Dominateurs dans le premier quart d'heure, les Marseillais ont pourtant été surpris par la vitesse Khlifa. Couvert par Fanni, l'attaquant haut-savoyard a pris vitesse Morel et Mbia de vitesse, pour ajuster Mandanda (1-1,25e). La défense olympienne est toujours en rodage : elle aura craqué au moins une fois à chacune de ses cinq rencontres de préparation. André-Pierre Gignac, lui, n'a toujours pas marqué. A trois reprises, l'attaquant phocéen a buté sur Bertrand Laquait (36e, 37e et 51e). Mais il s'est encore beaucoup dépensé. Avant de céder sa place à Jordan Ayew à la 69e. Le petit frère d'Andre a profité d'un penalty, consécutif à un accrochage de Cambon sur Valbuena, pour débloquer son compteur. A voir la joie manifestée par le Ghanéen, ce but lui a fait un bien fou.
En revanche, Morgan Amalfitano n'a pas affiché le même enthousiasme lorsqu'il a cédé sa place dans les dernières minutes. Frustré, l'ancien Lorientais n'a pas la serré la main de Florian Raspentino et a jeté son protège-tibias de rage. "Tout cela part de l'envie de jouer, de faire plus, a dédramatisé Baup. Morgan s'investit beaucoup. Il a joué tous les matchs de préparation. On est dans une période où tout le monde veut donner le meilleur de lui-même."

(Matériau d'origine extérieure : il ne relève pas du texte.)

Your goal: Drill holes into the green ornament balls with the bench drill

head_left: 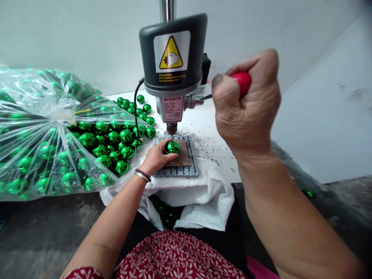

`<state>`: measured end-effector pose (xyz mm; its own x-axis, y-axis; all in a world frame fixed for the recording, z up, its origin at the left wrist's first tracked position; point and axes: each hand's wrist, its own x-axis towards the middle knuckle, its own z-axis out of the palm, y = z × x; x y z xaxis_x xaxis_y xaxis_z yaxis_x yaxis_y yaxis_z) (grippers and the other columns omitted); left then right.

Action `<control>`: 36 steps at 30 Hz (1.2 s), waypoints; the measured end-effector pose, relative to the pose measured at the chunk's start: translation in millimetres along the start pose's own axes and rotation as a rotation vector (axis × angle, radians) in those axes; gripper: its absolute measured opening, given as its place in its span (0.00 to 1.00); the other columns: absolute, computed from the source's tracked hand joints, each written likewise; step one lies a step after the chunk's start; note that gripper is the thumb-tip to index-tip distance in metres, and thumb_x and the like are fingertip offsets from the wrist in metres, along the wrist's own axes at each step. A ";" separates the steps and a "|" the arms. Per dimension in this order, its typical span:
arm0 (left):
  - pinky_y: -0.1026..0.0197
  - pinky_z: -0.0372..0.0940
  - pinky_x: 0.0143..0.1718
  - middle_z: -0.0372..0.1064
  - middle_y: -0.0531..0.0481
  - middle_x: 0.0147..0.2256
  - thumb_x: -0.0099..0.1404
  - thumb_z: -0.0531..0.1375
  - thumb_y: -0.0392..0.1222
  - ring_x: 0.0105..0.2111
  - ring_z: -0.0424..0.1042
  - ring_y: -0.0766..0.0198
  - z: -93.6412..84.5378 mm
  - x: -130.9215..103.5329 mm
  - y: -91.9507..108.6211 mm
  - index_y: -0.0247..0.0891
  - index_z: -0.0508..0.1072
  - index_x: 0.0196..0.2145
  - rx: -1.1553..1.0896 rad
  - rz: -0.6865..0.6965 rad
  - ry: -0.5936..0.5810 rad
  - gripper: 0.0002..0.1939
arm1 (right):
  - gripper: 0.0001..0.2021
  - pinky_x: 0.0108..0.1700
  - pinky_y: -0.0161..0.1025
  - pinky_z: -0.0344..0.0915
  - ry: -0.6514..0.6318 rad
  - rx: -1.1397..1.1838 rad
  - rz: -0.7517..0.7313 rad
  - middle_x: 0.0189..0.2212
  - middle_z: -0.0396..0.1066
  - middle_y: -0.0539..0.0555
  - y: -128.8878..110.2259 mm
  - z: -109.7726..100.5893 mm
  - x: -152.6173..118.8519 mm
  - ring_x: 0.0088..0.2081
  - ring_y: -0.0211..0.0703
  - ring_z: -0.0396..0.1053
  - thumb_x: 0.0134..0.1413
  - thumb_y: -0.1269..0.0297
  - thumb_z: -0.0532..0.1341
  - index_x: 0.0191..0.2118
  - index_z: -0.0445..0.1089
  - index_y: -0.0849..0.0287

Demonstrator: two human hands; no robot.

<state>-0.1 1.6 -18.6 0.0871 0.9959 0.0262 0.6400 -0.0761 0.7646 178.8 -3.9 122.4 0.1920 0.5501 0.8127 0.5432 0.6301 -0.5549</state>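
Observation:
My left hand (158,155) grips a shiny green ball (172,147) between thumb and fingers, on a brown board (184,157) over the grey drill base (192,170). Directly above the ball is the thin bit under the chuck (172,128) of a mini bench drill (174,58); whether the bit touches the ball I cannot tell. Raised at the right, my right hand (250,104) is closed around the red knob (243,83) of the drill's feed lever.
A clear plastic bag (62,116) full of green balls lies at the left, with several loose balls (147,108) beside it. Dark shavings litter the white table (215,135). A white sack (203,201) hangs open below the front edge, green balls inside. A black cord (136,104) hangs beside the drill.

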 end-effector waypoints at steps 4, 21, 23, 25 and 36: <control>0.57 0.67 0.46 0.76 0.50 0.42 0.53 0.68 0.45 0.42 0.73 0.57 0.8 -0.5 -2.0 0.42 0.72 0.55 -0.026 0.024 -0.018 0.31 | 0.05 0.32 0.25 0.55 0.025 -0.050 -0.033 0.24 0.56 0.44 4.1 -1.5 -10.3 0.27 0.22 0.53 0.54 0.66 0.55 0.32 0.57 0.62; 0.56 0.65 0.52 0.75 0.49 0.49 0.55 0.67 0.49 0.48 0.73 0.53 3.1 -2.0 -8.2 0.46 0.70 0.57 0.043 0.026 -0.015 0.32 | 0.05 0.32 0.30 0.62 0.153 -0.155 -0.139 0.26 0.62 0.47 21.6 4.9 -41.7 0.27 0.28 0.62 0.55 0.62 0.55 0.33 0.59 0.57; 0.56 0.65 0.52 0.75 0.49 0.48 0.54 0.68 0.49 0.48 0.73 0.53 2.7 -2.9 -7.5 0.45 0.70 0.56 0.033 0.033 -0.001 0.31 | 0.05 0.31 0.30 0.62 0.160 -0.136 -0.148 0.26 0.63 0.47 24.7 5.8 -47.2 0.27 0.29 0.62 0.55 0.62 0.55 0.33 0.60 0.57; 0.56 0.65 0.51 0.75 0.48 0.48 0.54 0.68 0.48 0.47 0.73 0.53 1.8 -4.2 -6.1 0.45 0.71 0.55 0.017 0.043 0.012 0.31 | 0.04 0.30 0.31 0.62 0.166 -0.105 -0.172 0.26 0.63 0.47 29.2 6.6 -56.1 0.27 0.29 0.62 0.55 0.63 0.55 0.33 0.60 0.57; 0.58 0.66 0.47 0.75 0.50 0.42 0.53 0.67 0.44 0.43 0.73 0.56 1.0 -9.5 0.6 0.41 0.72 0.52 -0.083 0.029 0.001 0.27 | 0.09 0.31 0.32 0.57 0.142 -0.033 -0.051 0.26 0.61 0.47 13.7 13.3 -8.8 0.27 0.27 0.56 0.56 0.59 0.55 0.34 0.60 0.61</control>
<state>0.2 -8.0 -19.0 0.1040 0.9933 0.0500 0.5714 -0.1008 0.8145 173.7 7.2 105.2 0.2763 0.4335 0.8577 0.5814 0.6352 -0.5083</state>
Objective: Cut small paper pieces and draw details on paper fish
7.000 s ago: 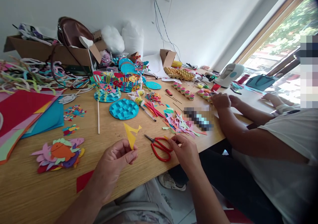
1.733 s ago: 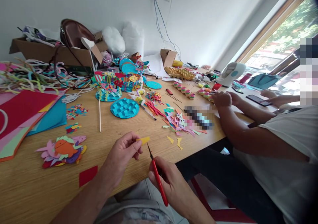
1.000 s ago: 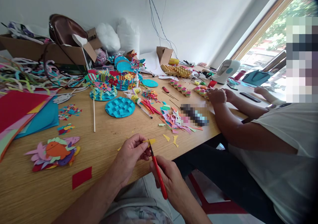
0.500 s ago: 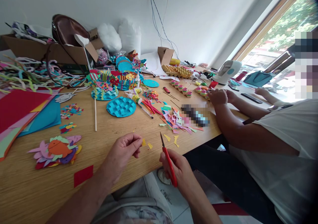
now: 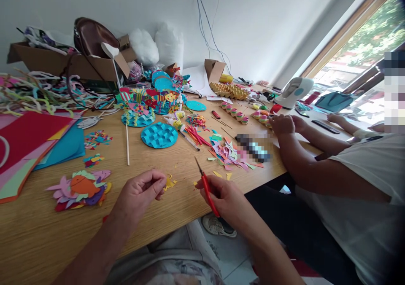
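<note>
My left hand point(image 5: 147, 188) is pinched closed near the front of the wooden table, with a small yellow paper piece point(image 5: 168, 183) at its fingertips. My right hand point(image 5: 223, 192) is wrapped round red-handled scissors point(image 5: 208, 192), their dark blades pointing up and away. Small yellow scraps point(image 5: 228, 176) lie beyond the right hand. Left of my left hand is a pile of paper fish point(image 5: 84, 187), an orange one on top. A red paper piece point(image 5: 105, 219) is mostly hidden by my left forearm.
Coloured scraps point(image 5: 228, 152), a woven blue disc point(image 5: 159, 135) and a pen point(image 5: 190, 142) lie ahead. Paper sheets point(image 5: 34, 141) are at the left. At the right sits a person point(image 5: 344, 171), hands on the table by a decorated strip point(image 5: 261, 117).
Both my hands have shifted left in view, and the scissors have moved nearer the left hand. The scene has shifted slightly right. My forearm now covers most of the red piece.
</note>
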Action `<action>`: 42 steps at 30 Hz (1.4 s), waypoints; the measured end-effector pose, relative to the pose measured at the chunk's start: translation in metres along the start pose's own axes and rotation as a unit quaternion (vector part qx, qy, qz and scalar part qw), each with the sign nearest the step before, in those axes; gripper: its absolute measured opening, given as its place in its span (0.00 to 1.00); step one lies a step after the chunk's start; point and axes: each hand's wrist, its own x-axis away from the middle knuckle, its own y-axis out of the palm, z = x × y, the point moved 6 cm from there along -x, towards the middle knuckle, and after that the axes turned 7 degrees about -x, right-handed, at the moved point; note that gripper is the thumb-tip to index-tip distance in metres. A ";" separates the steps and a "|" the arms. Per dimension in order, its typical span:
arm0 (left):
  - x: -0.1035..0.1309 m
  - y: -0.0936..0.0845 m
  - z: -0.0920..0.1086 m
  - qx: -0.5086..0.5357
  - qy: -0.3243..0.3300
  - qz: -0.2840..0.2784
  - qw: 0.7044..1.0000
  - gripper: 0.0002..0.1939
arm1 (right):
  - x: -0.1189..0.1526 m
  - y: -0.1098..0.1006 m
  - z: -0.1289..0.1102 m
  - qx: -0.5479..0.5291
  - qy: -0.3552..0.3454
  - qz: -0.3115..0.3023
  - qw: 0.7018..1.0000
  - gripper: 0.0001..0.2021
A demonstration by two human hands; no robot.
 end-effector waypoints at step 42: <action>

Plutôt que de s'attarder sur l'incident, l'entraîneur phocéen préfère souligner que son équipe a eu "huit occasions franches". "Cela correspond à notre idée de faire du jeu. Même si parfois j'aurais aimé qu'on lâche un peu plus vite le ballon, a-t-il insisté à chaud, sur Canal+ Sport. "On a senti peser la lourdeur du travail pendant une demi-heure. Mais plus on va avancer, plus on aura de l'explosivité, et ce qui nous manque actuellement. Dans une semaine, ça ira mieux."